Den Titel mit der größten Aufmerksamkeit feierte er ein Dreivierteljahr später in Wimbledon in einem völlig untypischen Rasenfinale gegen den Argentinier David Nalbandian: Zwei Grundlinienspieler mit überschaubarem Drang zum Netz.

Es gab viele Australier, die ihn selbst da noch nicht mochten; er kam ihnen zu flegelhaft vor, zu humorlos und irgendwie auch zu langweilig. Aber je länger seine Karriere dauerte, desto mehr Anerkennung verdiente er sich. Bei den Kollegen sowieso. Roger Federer sieht mit einem Hauch von Wehmut, dass sich nun wieder einer seiner Generation verabschieden wird. „Lleyton war für mich immer was Besonderes“, sagt er. „Er hat mich definitiv zu einem besseren Spieler gemacht, ich hab die Kämpfe mit ihm sehr genossen.“ Andy Murray gab einem seiner beiden Border Terrier Hewitts Spitznamen: „Rusty“ heißt der Hund.
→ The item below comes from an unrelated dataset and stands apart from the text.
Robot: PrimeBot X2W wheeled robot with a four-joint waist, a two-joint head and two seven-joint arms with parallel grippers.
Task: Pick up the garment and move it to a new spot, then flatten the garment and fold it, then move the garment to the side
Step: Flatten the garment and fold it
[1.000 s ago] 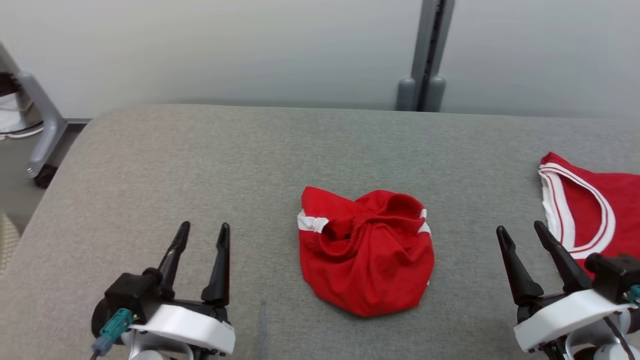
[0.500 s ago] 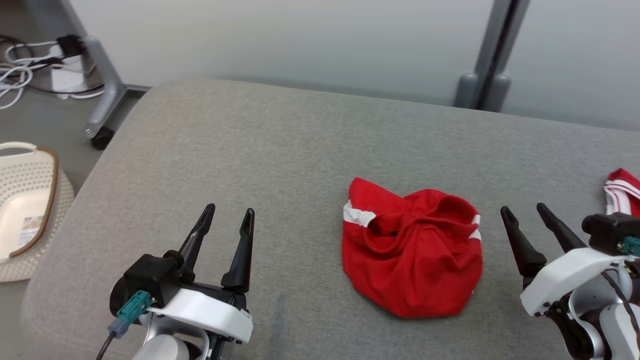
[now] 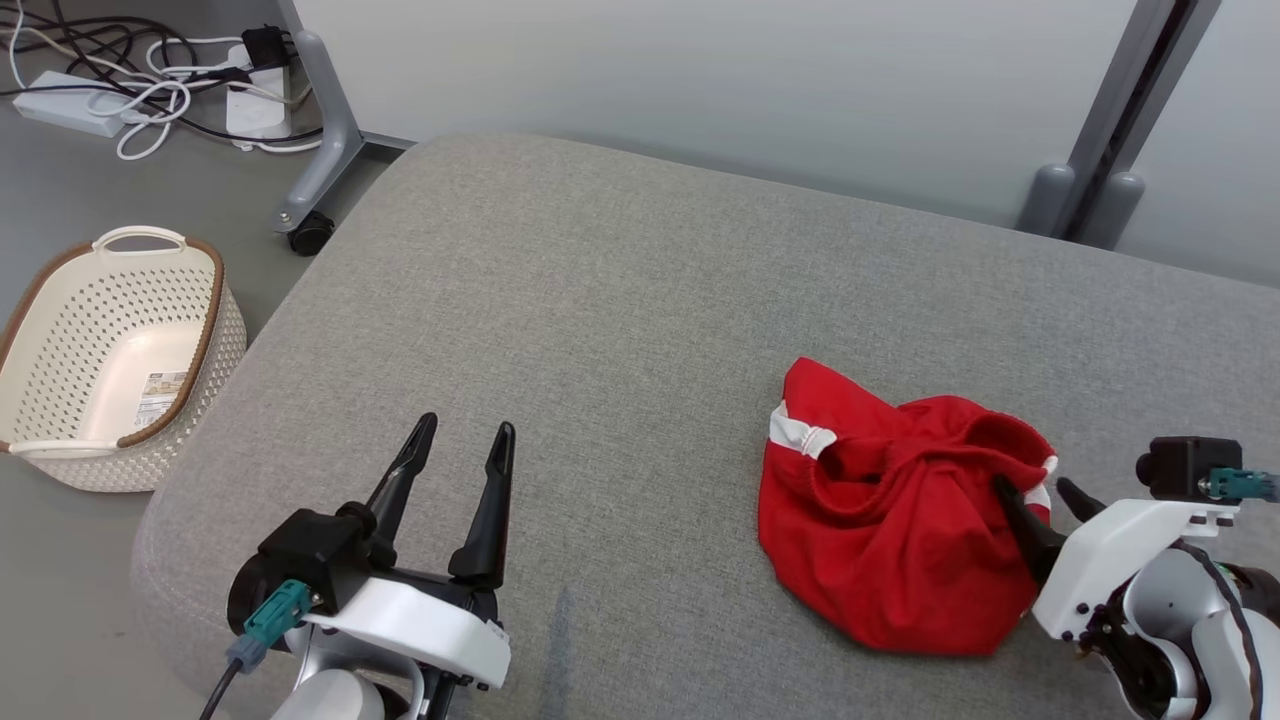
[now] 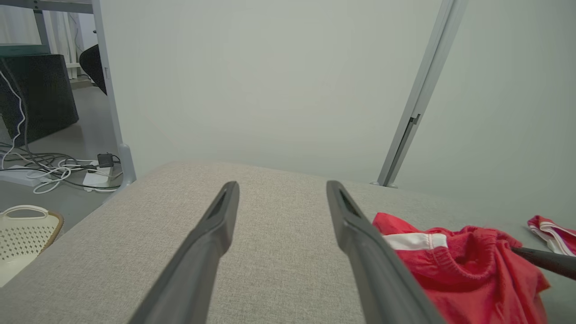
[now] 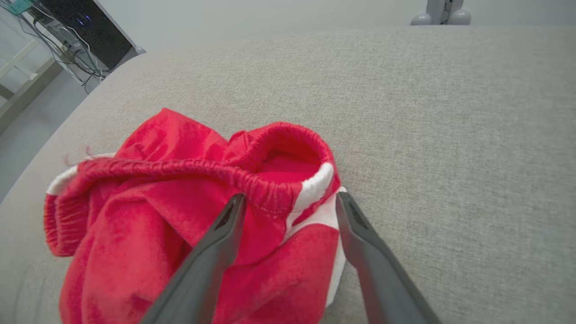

Nicht, weil sich Murray über den Kollegen lustig machen wollte, sondern weil der schon lange zu seinen Lieblingsspielern gehört.
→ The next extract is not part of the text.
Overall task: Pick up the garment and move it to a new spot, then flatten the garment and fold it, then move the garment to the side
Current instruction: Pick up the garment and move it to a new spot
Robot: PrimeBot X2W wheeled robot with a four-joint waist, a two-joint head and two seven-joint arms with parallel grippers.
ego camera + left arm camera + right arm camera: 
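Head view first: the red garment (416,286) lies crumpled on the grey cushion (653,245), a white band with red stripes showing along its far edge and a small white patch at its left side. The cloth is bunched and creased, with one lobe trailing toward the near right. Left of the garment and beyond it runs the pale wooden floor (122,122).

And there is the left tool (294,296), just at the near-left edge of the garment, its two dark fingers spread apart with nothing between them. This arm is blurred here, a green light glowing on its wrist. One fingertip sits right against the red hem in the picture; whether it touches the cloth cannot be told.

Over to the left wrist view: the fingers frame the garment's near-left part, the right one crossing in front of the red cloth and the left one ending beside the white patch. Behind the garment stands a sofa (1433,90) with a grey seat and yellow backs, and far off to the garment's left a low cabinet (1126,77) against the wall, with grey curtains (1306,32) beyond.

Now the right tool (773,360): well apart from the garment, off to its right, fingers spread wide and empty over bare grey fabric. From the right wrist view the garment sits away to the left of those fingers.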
Der Übergang ist längst gemacht. In den vergangenen Jahren versuchte sich Hewitt bereits des Öfteren als Ko-Kommentator fürs Fernsehen, und er machte seine Sache bemerkenswert gut. Im Oktober vergangenen Jahres wurde er vom australischen Tennisverband zum neuen Kapitän des Davis Cup Teams bestellt, nur ein paar Wochen nach seinem letzten Auftritt in diesem Wettbewerb. Hewitt kümmert sich schon länger um die jungen Leute wie Bernard Tomic oder Nick Kyrgios, er lebt ihnen Professionalismus vor, aber er nimmt sie auch in Schutz. „Viele der Jungs waren schon bei mir zu Hause, haben mit mir trainiert, hier oder anderswo“, sagt er. „Darauf bin ich ziemlich stolz.“

Auch James Duckworth hat Hewitt schon Tipps gegeben. Wie es der Zufall will, werden sie am Dienstag in der Rod Laver Arena gegeneinander spielen. Im letzten, vorletzten oder drittletzten Spiel einer großen Karriere.